Any way Bruce has an Email Address for me that I look at occasionaly (it’s one I use as a social account to recive some interesting/funny/risky jokes etc which a boss might take exception to (if given cause in this HR driven PC mad world that is work these days 8(

TNT June 2, 2010 11:45 AM

MPSC (classical or quantum) which entangles “time-frequency” domains is unbreakable in symmetric key format.

Then again, the ole’ Vernam (a 3.3 TB portable disk) is sufficient for ANY mission (other than 24/24 broadcasting of porn !).

So I don’t get it !… (maybe I’m missing something)

Or for RF, the zero-field transmissions with super-ferrite receiver antennae.


How about those secrets technical people hide so well, only to be betrayed by politicians.


shijian June 2, 2011 9:59 AM

The computer was originally not generate random numbers, but because there is a class of functions (C + + language) exists,

you can programmatically generate random numbers, these functions are characterized every time you call execution time is

different, which is the execution time of a certain random , By using this property, we can get the required random numbers.

These functions have SetWindowText (NULL),Beep (0,0), MessageBeep (MB_ICONQUESTION) and so on.
We call such functions as long as the continuous monitoring of their execution time, process execution time can achieve

their goals. But the function of the execution time is very short, with the general method of measuring time are too rough,

we must measure their own design. Each computer has its operating frequency as frequency, corresponding to a clock cycle, to

be a function of measuring clock cycles since the computer is running, running with the function of the number of cycles

experienced by the computer to measure time; measure the current Number of cycles, let the function run, and then measure

the number of the current cycle, the difference between two cycles represents the number of run-time function, so you can

make a loop to run a lot of time collecting, processing an array of running time are random array. In a variety of test data

on similar computer.
Let us look at the experimental data:
This is the function of running time 115636,114283,114899,115030,114488,114350,114866,115132,114317,114757
Group on the number of words in there 50100,48747,49363,49494,48952,48814,49330,49596,48781,49221
On the byte array, there 180,107,211,86,56,174,178,188,141,69
Obviously the number of words into 16 groups where not good, this is because the function running time is only the maximum

value of more than 16 large 0.7 times. But into the 8-digit group in the well, while other bits of data which can be

Detection by generating large amounts of data found no cyclical phenomenon, which is never repeated, so the probability of

all the elements of randomness appears good, so they are truly random number.

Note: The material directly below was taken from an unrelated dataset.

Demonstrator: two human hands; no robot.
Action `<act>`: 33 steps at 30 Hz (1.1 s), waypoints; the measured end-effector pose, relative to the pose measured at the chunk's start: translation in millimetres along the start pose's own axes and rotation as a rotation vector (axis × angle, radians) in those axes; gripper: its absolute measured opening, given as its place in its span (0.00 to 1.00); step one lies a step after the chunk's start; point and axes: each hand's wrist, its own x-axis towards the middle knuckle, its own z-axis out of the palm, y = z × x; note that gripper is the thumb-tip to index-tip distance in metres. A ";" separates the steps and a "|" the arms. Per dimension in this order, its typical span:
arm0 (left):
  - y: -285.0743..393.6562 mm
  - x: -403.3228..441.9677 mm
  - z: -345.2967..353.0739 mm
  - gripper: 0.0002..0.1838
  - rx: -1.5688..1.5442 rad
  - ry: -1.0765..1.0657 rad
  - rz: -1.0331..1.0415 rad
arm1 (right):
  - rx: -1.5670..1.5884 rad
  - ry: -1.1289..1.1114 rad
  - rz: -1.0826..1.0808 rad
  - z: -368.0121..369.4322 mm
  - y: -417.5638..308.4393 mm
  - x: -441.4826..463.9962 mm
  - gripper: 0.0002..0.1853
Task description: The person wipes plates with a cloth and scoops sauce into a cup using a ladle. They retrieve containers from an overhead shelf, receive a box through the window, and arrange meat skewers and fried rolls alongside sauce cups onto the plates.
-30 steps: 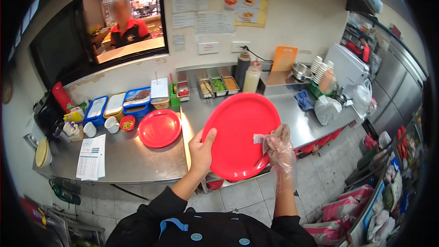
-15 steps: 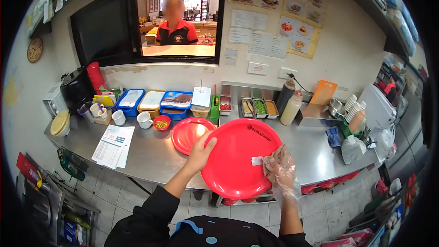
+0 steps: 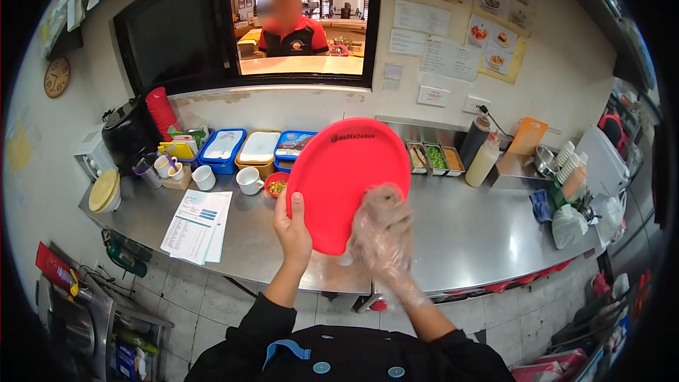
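Observation:
Held up over the counter is a red plate (image 3: 332, 180) with dark "BARKADAHAN" lettering near its top rim. My left hand (image 3: 292, 230) grips its lower left edge, thumb on the face and fingers behind. My right hand (image 3: 382, 244), in a clear plastic glove, presses a crumpled brownish cloth (image 3: 390, 205) against the lower right of the plate's face. Motion blurs this hand and the cloth. Left of the plate, a small red bowl of chopped food (image 3: 276, 185) is partly covered by it.
The steel counter (image 3: 453, 240) carries white cups (image 3: 249, 180), papers (image 3: 198, 223), lidded tubs (image 3: 223, 148), metal food pans (image 3: 436, 158) and squeeze bottles (image 3: 484, 159). A plastic bag (image 3: 568, 226) stands at right. Beyond the serving window is a person in a red and black shirt (image 3: 296, 39).
The plate has been raised and tilted more upright, now hiding the red plate on the counter. My right hand with the cloth has moved left across its face, covering the white label's spot.

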 end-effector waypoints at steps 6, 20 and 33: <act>-33.3 -4.0 -24.7 0.22 0.242 -0.015 0.040 | 0.937 0.292 -0.134 16.4 -46.6 48.1 0.26; -46.8 11.0 -110.7 0.13 -0.012 -0.155 -0.499 | 2.185 -0.251 0.306 142.8 53.8 41.3 0.23; -167.5 -76.3 -243.7 0.10 0.682 0.130 -0.560 | 2.303 -0.795 0.873 122.1 -58.0 -79.6 0.19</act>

shijian August 26, 2012 1:07 AM

And uncrackable file encryption scheme

1. Expressly, to establish long true random number key file
Plaintext + key = ciphertext
3. Encryption key file encryption key file
4 the combined ciphertext and the secret key file generated combination file. Into the transmission or storage.
5. Encryption end.
1. Combined file
2. Decomposition combined file the ciphertext and the secret key file
Decryption key file key file
4 the ciphertext – key = plaintext
5. Decryption end.
Reference to the one-time pad garbled the design of the program. Expressly true random number encrypted form ciphertext. The key file is encrypted using a random function, and exist independently. Key file itself is garbled heap, encryption is garbled heap, although the output value of the random function, have inner contact, but the encryption target is a true random array, it obscures its defect can also be said that the true random array of encrypted pseudo-random sequence, not crack the key here, and you can not recover the key file, you can not recover the key file can not be decrypted ciphertext, the truth is so simple.